Secondly, Potter's reduction of the 579 million gallons/day to the 19 million gallons/day attributed to indirect consumption (electricity generation) seems to assume that the first figure is the water withdrawal rate, not the water consumption rate, but the LBNL report explicitly defines water consumption as the following in the page before (56): "Water consumption refers to the amount of withdrawn water that is permanently removed from the immediate water cycle due to evaporation or other irreversible processes."

Looking at an alternate source for verification, from Meta's own sustainability report (https://sustainability.atmeta.com/wp-content/uploads/2024/08/Meta-2024-Sustainability-Report.pdf), for 2023 they report 14,975,435 MWh of electricity consumed by data centers, for 58,475 megaliters of water consumption from purchased electricity (99%+ of their electricity by source). That comes to 3.90 liters of water consumed per KWh, and Meta's own definition of water consumption is the difference between the water taken out from a source (withdrawal) and what is discharged back into the water. For reference, the LBNL report used an estimate of 4.52 liters of water consumed per KWh to get to their consumption figure.

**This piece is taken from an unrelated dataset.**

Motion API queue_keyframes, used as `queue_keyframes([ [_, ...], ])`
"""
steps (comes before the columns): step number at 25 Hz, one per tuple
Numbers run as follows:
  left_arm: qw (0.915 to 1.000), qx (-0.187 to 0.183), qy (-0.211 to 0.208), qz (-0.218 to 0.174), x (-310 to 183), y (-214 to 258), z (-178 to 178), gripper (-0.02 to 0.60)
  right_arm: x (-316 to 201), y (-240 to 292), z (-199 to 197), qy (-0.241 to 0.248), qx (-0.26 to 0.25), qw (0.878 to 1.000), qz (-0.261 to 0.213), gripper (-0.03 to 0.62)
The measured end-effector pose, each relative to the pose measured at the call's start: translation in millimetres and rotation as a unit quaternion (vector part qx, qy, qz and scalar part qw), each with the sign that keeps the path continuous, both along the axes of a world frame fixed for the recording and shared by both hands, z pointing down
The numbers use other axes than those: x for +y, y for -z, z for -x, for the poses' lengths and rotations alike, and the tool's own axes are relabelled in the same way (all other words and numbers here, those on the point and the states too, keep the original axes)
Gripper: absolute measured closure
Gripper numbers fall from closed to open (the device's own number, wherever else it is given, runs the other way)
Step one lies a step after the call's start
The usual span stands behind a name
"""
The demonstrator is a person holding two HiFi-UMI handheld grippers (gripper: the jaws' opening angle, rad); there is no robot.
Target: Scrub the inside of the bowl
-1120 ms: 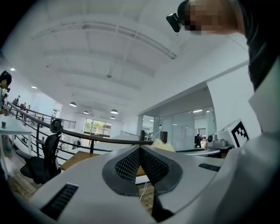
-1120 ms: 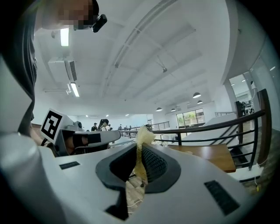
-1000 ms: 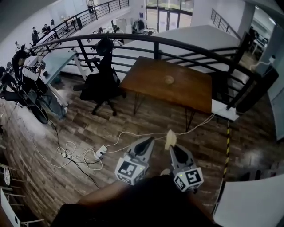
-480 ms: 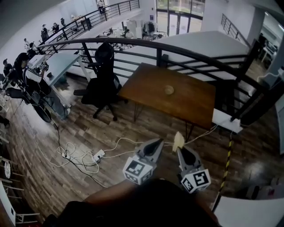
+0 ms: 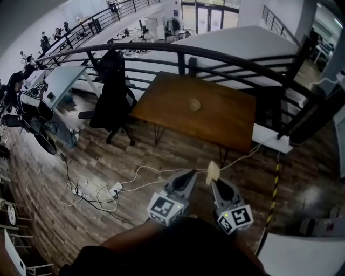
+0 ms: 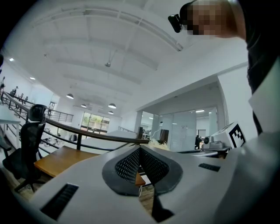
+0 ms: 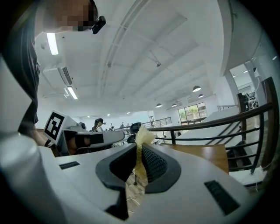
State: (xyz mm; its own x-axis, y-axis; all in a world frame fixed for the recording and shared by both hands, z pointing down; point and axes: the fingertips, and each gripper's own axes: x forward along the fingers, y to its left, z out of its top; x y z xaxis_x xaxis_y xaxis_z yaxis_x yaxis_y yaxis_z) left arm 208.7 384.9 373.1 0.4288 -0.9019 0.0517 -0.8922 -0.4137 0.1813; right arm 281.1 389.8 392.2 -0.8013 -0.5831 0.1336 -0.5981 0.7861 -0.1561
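Bright, even light; strong fisheye.
Ceiling lamps (image 6: 111, 105) and far windows (image 5: 207, 12) glow; corners vignette black.

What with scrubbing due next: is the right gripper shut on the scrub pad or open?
Shut on it: the right gripper pinches the yellowish scrub pad between its jaws, tuft poking above.

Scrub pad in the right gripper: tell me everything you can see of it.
The scrub pad is a thin, pale yellow piece with a frayed, fibrous, loofah-like look. It stands on edge between the jaws of the right gripper, which are shut on it, and a tufted end sticks out past the fingertips. Nothing else touches it. It is held in the air above the wood floor, well short of the brown table where the bowl sits.
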Motion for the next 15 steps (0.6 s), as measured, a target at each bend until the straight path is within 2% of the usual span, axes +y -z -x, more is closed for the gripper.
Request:
queue_keyframes([
  [8,0.9995,0.007,-0.031,0.006,-51,-5,-1,0.584,-48,-3,1,-0.028,0.018,0.999,-0.004,0.549],
  [15,0.9991,0.013,-0.04,0.002,-99,-5,32,0.584,-90,1,35,-0.037,0.024,0.999,-0.001,0.549],
])
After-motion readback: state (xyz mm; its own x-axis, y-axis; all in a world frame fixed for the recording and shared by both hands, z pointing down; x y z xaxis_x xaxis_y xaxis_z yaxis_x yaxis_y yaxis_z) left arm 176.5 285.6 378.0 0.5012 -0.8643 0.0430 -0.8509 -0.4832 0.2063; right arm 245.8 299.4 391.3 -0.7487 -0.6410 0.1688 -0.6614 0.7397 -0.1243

The LBNL report states that total electricity usage for all datacenters was 176 TWh, so 176,000,000,000 KWh * 3.90 liters = 686,400,000,000 liters = 181,327,696,738.633 gallons / year. Dividing by 365 gets 496,788,210 gallons, or 496 million gallons of water per day. There are other water consumption figures I looked at ranging from around 2 gallons/7.5 litres per KWh to 0.52 gallons/2 liters per KWh, but even at the lowest figure, that's still more than 345 million gallons per day of water consumption, which exceeds the 19 million gallons per day indirect consumption figure by a significant margin.